The names Severe child autosomal recessive muscular dystrophy (SCARMD) and Tunisian muscular dystrophy (TMD) were used [1] to designate a common myopathy in Tunisia affecting children of both sexes, similar to Duchenne’s myopathy, and the prevalence is high in this country [1][2]. This myopathy was denominated LGMDR5, and the Tunisian type was found to have a homozygous mutation: c.521del mutation [3].

2. Evolution of the LGMD Concept

Hereditary muscular dystrophies are common where consanguinity favored their occurrence [4]. Limb-girdle muscular dystrophies (LGMDs), including SCARMDs, have been reported among these [5][6][7]. They were very common, and in the molecular era the classification was revised [8][9].
LGMDs were described by Walton and Natrass in 1954 [10] from other known myopathic entities, Duchenne’s X-linked myopathy, facioscapulohumeral myopathy, and myotonic dystrophy. These scholars defined LGMDs by weakness and progressive and symmetric muscular atrophy, primarily of the girdle, recessive or dominant autosomal heredity, with CK elevation, the myogenic pattern on the electromyogram, and muscle histology consistent with dystrophy.
This broad initial definition included disparate heterogeneous muscle diseases, often with laborious diagnosis, under the same title, a catch-all group for Michel Fardeau [11]. This mainly included girdle muscular atrophy, but also distal atrophy, as well as Emery Dreifuss and Leyden Moebius, SCARMD, or Duchenne-like.

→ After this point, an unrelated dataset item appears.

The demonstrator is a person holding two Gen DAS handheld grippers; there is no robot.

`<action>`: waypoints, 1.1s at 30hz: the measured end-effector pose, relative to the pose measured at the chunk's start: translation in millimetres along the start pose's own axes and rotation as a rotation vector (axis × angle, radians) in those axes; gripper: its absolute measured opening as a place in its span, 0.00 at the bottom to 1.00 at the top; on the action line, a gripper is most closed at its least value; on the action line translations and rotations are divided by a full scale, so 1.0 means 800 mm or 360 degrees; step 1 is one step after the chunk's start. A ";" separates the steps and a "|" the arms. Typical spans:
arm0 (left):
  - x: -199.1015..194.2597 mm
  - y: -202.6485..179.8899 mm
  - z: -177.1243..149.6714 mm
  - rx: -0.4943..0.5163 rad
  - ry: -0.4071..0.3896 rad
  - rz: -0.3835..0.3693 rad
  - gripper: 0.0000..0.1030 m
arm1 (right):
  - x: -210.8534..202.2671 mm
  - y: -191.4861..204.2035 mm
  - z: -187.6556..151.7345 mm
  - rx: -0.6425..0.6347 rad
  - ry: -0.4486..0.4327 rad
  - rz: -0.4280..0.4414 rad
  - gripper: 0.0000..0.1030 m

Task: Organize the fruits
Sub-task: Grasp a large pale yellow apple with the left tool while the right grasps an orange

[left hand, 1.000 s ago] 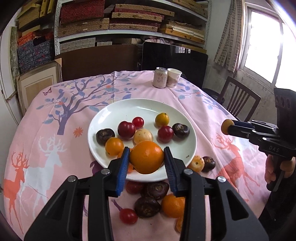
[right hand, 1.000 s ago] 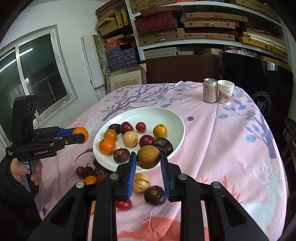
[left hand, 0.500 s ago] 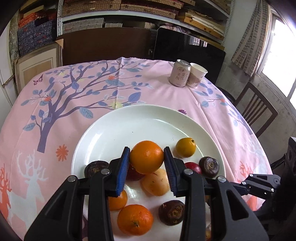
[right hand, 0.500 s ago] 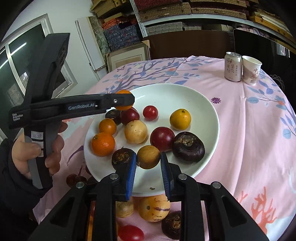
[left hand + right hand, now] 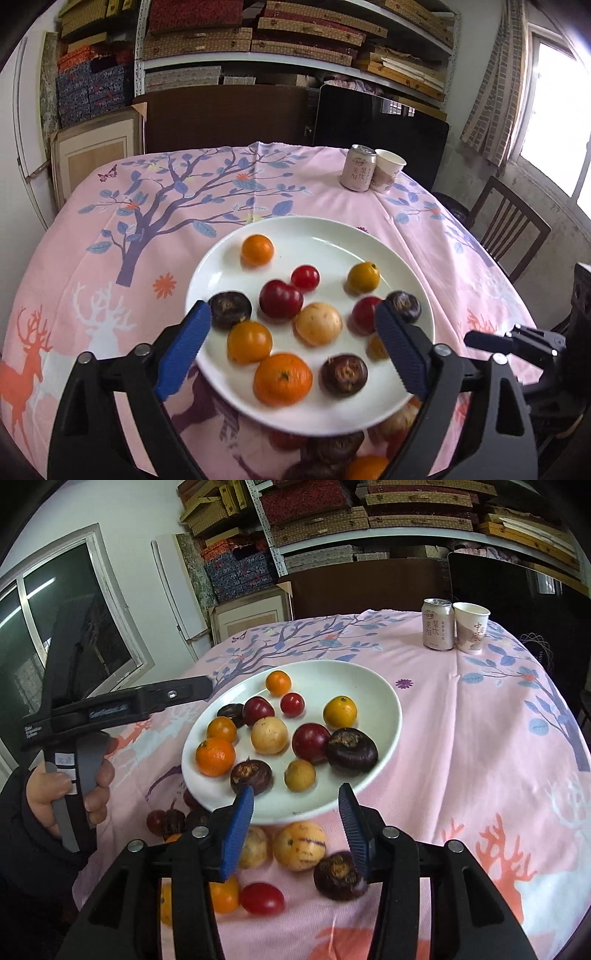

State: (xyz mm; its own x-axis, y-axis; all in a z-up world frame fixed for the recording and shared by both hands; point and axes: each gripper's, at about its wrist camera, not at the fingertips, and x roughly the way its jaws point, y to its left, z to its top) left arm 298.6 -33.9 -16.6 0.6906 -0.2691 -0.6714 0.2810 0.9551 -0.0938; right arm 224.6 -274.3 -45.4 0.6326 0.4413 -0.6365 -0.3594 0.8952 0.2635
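On the pink tablecloth (image 5: 480,738), near edge: loose fruit, several pieces, not yet on the white plate (image 5: 384,698).

Item, right gripper (image 5: 295,834): jaws opening, nothing between the pads; it hangs over the plate's near rim, pointing down and forward. A small yellow-brown fruit (image 5: 300,775) lies on the plate just beyond its tips, apart from both pads.

Item, left gripper (image 5: 295,354): jaws opening wide, nothing held; a small orange (image 5: 257,250) sits alone at the plate's far left, well beyond its tips.

Relation governing the next pick, by judgement: the loose fruit lies below and behind both sets of tips, toward the person, so either gripper must draw back and dip. The right one is nearer the striped yellow fruit (image 5: 304,845) and the dark round fruit (image 5: 340,875), both directly under its fingers. All pieces are roundish, with no long axis to align to, save the oval red tomato (image 5: 263,899), lying crosswise.

Obscured: in the left wrist view the loose pieces are cut off at the bottom edge and screened by the plate rim and gripper body; kinds uncertain. In the right wrist view, the fruits left of the fingers are partly hidden. Motion blur softens the near fruit.
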 end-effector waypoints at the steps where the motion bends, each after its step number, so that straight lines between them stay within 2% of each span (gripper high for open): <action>1: -0.012 -0.005 -0.014 0.0029 0.0005 -0.0008 0.89 | -0.008 -0.001 -0.010 0.0003 -0.0002 -0.0019 0.52; 5: -0.048 -0.028 -0.075 0.0152 0.0085 -0.0050 0.91 | -0.032 -0.002 -0.041 -0.0001 -0.0015 -0.0099 0.57; 9: -0.068 -0.064 -0.139 0.0320 0.0155 -0.0028 0.91 | -0.050 -0.002 -0.067 0.0016 -0.0024 -0.0151 0.59; 12: -0.072 -0.075 -0.170 0.0322 0.0189 -0.0045 0.91 | -0.054 0.000 -0.080 0.0029 -0.0013 -0.0165 0.59; 17: -0.062 -0.079 -0.191 0.0243 0.0227 -0.0046 0.91 | -0.058 0.012 -0.104 0.0029 0.0002 -0.0169 0.59; 21: -0.054 -0.086 -0.195 0.0238 0.0223 0.0020 0.90 | -0.062 0.019 -0.117 0.0000 0.0007 -0.0193 0.59; 23: -0.052 -0.088 -0.194 0.0239 0.0211 0.0022 0.76 | -0.066 0.017 -0.121 0.0013 0.0001 -0.0200 0.59; 24: -0.051 -0.090 -0.194 0.0234 0.0215 -0.0021 0.64 | -0.068 0.015 -0.122 0.0021 -0.0002 -0.0205 0.59; 27: -0.048 -0.103 -0.199 0.0287 0.0234 -0.0075 0.43 | -0.072 0.010 -0.125 0.0038 -0.0006 -0.0215 0.59; 29: -0.048 -0.107 -0.203 0.0305 0.0226 -0.0066 0.43 | -0.072 0.010 -0.125 0.0041 -0.0004 -0.0209 0.59; 33: -0.056 -0.096 -0.204 0.0234 0.0196 -0.0101 0.42 | -0.071 0.018 -0.125 0.0007 -0.0001 -0.0187 0.59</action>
State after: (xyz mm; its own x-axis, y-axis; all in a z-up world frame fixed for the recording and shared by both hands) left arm 137.7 -75.0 -99.2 0.5841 -0.3020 -0.7534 0.4219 0.9059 -0.0360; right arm 115.2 -292.2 -77.7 0.6705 0.3332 -0.6629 -0.2797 0.9411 0.1902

The phenotypic spectrum of LGMDs ranged from asymptomatic cases with isolated elevation of CK to dystrophies, from recessive autosomal to rare dominant autosomal, with muscle involvement only, which is the most common, to those involving the heart, or those combining both, sometimes with bone and joint involvement or, more rarely, brain involvement.

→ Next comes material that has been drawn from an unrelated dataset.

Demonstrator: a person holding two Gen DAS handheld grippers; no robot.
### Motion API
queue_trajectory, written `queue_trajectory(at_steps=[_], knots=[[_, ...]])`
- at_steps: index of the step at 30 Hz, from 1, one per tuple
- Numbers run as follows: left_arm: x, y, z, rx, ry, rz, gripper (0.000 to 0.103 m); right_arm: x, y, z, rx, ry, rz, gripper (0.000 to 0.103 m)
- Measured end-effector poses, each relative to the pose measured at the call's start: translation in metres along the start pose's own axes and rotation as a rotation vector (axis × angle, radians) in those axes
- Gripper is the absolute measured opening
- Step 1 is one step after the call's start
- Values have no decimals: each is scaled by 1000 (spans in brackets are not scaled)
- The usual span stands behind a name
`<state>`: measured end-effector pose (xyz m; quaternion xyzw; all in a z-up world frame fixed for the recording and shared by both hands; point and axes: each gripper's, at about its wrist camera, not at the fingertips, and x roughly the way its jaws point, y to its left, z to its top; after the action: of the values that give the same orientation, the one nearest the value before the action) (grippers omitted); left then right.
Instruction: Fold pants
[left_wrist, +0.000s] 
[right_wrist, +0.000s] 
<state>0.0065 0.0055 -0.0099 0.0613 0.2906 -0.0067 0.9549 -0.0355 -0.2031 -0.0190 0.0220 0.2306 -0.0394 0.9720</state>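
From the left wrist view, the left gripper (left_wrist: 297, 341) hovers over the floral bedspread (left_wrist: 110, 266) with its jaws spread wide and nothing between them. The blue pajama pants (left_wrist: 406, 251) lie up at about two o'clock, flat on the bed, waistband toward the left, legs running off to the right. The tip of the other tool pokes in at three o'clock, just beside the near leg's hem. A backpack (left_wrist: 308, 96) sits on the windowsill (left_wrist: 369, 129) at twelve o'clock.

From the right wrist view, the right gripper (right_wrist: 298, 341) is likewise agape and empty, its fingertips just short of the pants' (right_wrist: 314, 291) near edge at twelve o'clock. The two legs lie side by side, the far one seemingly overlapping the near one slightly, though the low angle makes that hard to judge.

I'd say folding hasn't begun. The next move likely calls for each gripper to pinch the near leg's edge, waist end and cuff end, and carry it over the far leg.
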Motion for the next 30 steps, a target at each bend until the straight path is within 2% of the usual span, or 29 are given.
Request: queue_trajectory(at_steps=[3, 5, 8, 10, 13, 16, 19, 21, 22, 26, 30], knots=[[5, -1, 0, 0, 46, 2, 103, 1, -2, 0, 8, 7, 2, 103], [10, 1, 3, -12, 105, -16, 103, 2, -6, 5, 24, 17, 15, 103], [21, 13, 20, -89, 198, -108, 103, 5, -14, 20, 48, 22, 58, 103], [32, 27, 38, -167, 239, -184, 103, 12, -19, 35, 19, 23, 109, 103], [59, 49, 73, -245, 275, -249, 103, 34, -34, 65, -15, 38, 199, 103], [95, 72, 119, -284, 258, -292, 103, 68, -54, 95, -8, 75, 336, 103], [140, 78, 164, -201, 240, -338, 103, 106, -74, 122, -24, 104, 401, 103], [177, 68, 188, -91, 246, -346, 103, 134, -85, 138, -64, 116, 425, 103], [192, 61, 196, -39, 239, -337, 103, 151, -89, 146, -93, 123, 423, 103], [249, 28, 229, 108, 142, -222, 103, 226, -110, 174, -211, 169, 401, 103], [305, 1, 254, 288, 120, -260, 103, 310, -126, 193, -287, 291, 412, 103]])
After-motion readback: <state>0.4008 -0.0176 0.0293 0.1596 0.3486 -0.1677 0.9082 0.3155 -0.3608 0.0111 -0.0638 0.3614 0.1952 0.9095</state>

Due to the progress in knowledge of these myopathies in genetics and biochemistry, the concept of LGMD has evolved, requiring periodic revisions to the nomenclature and classification. During the 30th–31st international workshop of the European Neuromuscular Center (ENMC) in 1995 [12], it was agreed by consensus to assign the number 1 for dominant autosomal (LGMD1), and 2 for recessive autosomal (LGMD2), followed by a letter of the alphabet in the order in which the loci of their genes are discovered.
Other LGMD genes were discovered thereafter, with their number quickly exceeding the letters of the alphabet with up to 32 LGMD2s today and 10 LGMD1s. A revision of the nomenclature was required, and in 2017 during the 229th international workshop of the ENMC [13], R replaced the number 2 for recessive and D the number 1 for dominant, followed by the number of the LGMD, from the first discovered to the most recent, and then the protein. To be included, the LGMDs should be reported in at least two unrelated families, having imaging showing muscle atrophy groups in a degenerative fibrofatty condition, CK levels elevated to varying extents and an appearance of dystrophy in the histological study of the muscle.

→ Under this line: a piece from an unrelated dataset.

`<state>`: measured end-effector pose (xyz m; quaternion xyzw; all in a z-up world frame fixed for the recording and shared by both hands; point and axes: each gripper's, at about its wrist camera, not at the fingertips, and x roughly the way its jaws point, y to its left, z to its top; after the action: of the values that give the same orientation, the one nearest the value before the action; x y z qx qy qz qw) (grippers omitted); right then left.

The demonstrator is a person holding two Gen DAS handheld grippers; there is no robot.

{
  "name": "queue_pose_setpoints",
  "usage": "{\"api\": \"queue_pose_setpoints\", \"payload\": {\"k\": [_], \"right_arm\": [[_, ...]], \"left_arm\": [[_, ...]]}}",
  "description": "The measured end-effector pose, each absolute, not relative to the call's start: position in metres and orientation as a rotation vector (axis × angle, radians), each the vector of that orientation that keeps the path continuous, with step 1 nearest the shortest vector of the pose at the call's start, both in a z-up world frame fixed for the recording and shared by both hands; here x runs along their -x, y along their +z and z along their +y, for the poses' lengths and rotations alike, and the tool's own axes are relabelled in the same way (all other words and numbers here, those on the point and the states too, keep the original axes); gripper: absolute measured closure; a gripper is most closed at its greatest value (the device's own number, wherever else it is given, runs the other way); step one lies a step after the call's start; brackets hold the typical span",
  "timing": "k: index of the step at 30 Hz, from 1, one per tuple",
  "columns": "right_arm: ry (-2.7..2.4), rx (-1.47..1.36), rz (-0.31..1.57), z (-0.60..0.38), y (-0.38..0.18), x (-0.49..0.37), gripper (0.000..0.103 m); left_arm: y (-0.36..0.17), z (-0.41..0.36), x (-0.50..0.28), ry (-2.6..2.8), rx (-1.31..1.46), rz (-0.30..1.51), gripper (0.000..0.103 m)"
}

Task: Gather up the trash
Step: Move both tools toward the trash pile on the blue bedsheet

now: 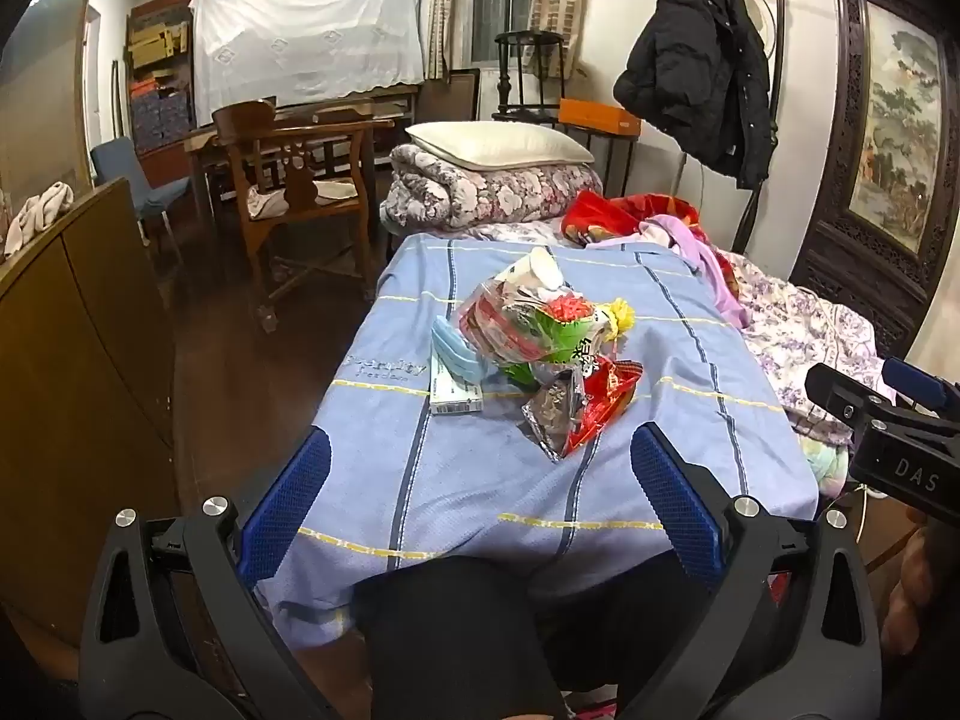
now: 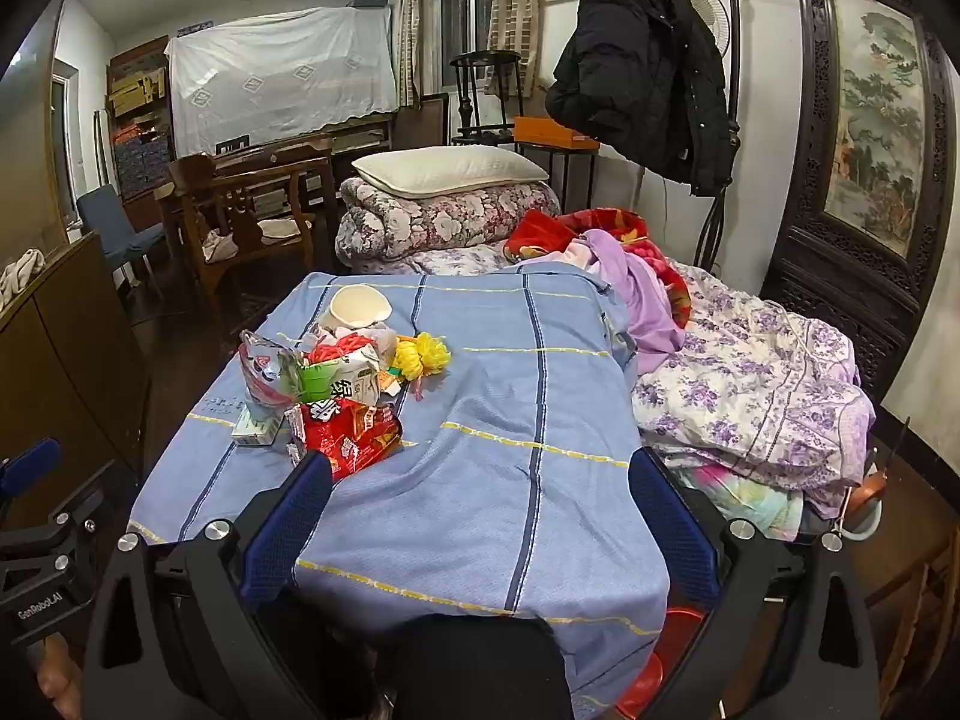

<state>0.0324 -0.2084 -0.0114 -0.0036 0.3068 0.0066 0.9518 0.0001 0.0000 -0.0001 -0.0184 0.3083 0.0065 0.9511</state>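
Right now both claws, left claw (image 1: 480, 492) and right claw (image 2: 480, 510), gape wide and empty over the blue cloth (image 1: 600, 480) on the counter. My worry: the trash (image 1: 540, 348) is a loose heap (wrappers, cup (image 2: 360, 307), slim box (image 1: 455, 391)) left of centre, so one pinch could scatter it or snag cloth. Its long axis runs away from me; the cup mouth faces up.
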Motion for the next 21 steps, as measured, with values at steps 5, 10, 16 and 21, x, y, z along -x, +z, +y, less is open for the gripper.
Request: {"api": "queue_pose_setpoints", "payload": {"k": [5, 10, 16, 21], "right_arm": [[0.013, 0.010, 0.625, -0.208, -0.011, -0.032, 0.006], [0.010, 0.000, 0.613, -0.211, -0.008, -0.030, 0.006], [0.017, 0.004, 0.614, -0.206, -0.011, -0.030, 0.006], [0.029, 0.017, 0.616, -0.206, -0.010, -0.030, 0.006]], "left_arm": [[0.000, -0.002, 0.000, 0.004, 0.029, 0.628, 0.007], [-0.007, 0.002, -0.004, 0.007, 0.035, 0.638, 0.007], [-0.014, 0.005, -0.004, 0.013, 0.039, 0.641, 0.007], [-0.011, 0.005, -0.006, 0.018, 0.039, 0.646, 0.007]]}}
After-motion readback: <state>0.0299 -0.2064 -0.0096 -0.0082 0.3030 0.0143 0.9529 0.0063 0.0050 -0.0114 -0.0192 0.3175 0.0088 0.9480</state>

There are six sarcoglycan (SG) proteins in the striated muscle: SG-Alpha, SG-Beta, SG-Gamma, SG-Delta, SG-Epsilon, and SG-Zeta. In addition, SG-Beta and SG-Delta are expressed in the smooth muscle of the coronary vessels; their mutations more frequently lead to heart disease. Epsilon and Zeta do not cause muscular dystrophies, while the epsilon SG mutation is associated with hereditary myoclonic dystonia [14]. Their molecular weights are 35 KD for Gamma, 50 KD for Alpha, 45 KD for beta, and 35 KD for Delta. They are encoded by four genes, SG-Gamma, SG-Alpha, SG-Beta, and SG-Delta genes located on four different chromosomes, ch13q12, ch17q21.33, ch4q12, and ch5q33.2, respectively.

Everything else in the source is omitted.